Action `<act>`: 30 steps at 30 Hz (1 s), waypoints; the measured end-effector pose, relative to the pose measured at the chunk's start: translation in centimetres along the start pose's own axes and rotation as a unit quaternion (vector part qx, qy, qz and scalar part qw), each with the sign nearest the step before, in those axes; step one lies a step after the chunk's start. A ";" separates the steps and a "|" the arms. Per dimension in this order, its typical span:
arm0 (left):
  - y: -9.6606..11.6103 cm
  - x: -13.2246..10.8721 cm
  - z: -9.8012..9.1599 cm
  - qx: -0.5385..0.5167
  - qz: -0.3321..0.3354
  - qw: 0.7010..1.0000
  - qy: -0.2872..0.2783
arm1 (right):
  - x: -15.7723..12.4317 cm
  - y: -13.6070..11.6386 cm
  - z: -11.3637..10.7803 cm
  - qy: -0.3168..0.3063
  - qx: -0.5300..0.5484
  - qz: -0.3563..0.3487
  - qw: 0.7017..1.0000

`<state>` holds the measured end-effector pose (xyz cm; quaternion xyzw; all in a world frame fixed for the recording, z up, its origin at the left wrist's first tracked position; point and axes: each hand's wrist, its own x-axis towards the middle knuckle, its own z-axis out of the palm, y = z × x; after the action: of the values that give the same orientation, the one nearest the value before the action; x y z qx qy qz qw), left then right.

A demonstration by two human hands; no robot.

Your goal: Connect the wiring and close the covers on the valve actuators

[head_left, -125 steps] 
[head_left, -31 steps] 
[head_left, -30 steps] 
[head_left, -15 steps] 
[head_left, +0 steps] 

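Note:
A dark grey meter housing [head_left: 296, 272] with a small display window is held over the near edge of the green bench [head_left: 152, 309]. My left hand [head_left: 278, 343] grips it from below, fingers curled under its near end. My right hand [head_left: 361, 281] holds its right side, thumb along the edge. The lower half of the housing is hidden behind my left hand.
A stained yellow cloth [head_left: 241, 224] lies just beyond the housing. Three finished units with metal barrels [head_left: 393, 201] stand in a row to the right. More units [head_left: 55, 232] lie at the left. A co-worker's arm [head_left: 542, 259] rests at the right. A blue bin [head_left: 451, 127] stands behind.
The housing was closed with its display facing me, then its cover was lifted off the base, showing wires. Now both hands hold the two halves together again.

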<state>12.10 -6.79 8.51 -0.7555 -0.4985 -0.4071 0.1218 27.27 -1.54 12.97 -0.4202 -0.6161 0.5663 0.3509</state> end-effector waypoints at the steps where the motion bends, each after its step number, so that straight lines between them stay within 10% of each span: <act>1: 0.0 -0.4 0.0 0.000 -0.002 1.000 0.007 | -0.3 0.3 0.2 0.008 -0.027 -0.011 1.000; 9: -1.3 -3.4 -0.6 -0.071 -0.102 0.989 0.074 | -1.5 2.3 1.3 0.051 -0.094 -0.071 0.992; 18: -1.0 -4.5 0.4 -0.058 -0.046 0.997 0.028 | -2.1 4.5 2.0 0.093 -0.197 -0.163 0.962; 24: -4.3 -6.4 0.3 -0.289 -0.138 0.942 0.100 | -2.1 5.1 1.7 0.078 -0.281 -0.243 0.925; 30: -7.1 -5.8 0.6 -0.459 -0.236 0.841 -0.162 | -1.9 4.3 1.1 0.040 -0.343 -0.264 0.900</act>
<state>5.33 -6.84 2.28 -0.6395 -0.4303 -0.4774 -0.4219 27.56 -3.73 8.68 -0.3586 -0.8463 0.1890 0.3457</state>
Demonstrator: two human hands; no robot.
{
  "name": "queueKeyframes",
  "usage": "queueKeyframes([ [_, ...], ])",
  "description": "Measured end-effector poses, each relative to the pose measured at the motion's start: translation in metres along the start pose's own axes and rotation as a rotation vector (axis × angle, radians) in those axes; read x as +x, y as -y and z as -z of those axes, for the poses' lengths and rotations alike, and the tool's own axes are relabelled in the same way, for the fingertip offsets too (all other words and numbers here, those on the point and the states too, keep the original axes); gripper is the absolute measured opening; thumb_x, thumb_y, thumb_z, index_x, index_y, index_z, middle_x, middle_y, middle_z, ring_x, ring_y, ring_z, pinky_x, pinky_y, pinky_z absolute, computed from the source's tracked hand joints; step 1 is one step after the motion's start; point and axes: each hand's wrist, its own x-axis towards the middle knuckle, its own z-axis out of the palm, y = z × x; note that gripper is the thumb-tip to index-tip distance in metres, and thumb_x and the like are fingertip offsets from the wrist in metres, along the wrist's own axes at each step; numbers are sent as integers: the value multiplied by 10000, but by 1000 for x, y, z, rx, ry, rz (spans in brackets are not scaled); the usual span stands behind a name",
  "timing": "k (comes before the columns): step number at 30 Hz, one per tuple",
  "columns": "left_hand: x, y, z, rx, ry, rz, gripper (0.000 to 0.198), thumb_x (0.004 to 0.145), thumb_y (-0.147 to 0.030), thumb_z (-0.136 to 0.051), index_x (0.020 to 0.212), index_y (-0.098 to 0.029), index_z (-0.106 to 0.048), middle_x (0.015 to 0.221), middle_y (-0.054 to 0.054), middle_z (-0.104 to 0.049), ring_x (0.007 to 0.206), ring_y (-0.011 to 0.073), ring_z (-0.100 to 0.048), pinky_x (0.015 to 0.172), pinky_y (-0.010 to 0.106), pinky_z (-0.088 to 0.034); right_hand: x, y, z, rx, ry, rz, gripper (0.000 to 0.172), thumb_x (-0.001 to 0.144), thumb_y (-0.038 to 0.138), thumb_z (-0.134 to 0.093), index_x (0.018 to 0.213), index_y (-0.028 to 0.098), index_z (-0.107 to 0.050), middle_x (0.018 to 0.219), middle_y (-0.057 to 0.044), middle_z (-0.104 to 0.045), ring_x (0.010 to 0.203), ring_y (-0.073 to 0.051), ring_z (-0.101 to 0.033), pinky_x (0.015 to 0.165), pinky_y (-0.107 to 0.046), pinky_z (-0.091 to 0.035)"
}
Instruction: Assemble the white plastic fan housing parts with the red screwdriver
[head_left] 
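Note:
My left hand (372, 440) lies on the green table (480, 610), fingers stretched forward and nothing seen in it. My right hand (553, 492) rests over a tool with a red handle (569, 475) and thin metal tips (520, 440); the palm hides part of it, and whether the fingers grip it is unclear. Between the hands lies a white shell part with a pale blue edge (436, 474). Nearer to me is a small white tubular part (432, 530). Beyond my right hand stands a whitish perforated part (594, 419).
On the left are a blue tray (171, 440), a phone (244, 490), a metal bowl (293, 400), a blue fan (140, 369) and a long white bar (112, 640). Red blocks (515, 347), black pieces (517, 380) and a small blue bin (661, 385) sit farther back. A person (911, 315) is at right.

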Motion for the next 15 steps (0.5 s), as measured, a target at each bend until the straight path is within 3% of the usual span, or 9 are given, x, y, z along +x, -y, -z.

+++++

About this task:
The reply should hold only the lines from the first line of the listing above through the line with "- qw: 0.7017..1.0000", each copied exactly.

Answer section:
Action `<act>`: 30 steps at 30 Hz (1 s), waypoints; the measured end-effector pose, relative to the pose measured at the chunk's start: translation in centimetres along the start pose's own axes and rotation as a unit quaternion (vector part qx, qy, qz and scalar part qw), each with the sign nearest the step before, in those axes; step one lies a step after the chunk's start. A ";" separates the steps and a "|" the arms. Per dimension in this order, its typical span:
arm0 (left):
  - y: -9.6606..11.6103 cm
  - x: -13.2246..10.8721 cm
  - z: -9.8012..9.1599 cm
  - qx: -0.5385..0.5167
  - qz: -0.3321..0.3354
  - qw: 0.7010..1.0000
  - qy: -0.2872..0.2783
arm1 (right):
  - x: -15.7723..12.4317 cm
  - y: -13.6070..11.6386 cm
  - z: -11.3637..10.7803 cm
  - qy: -0.3168..0.3063
  - qx: -0.5300..0.5484
  - qz: -0.3563..0.3487
  - qw: 0.7017..1.0000

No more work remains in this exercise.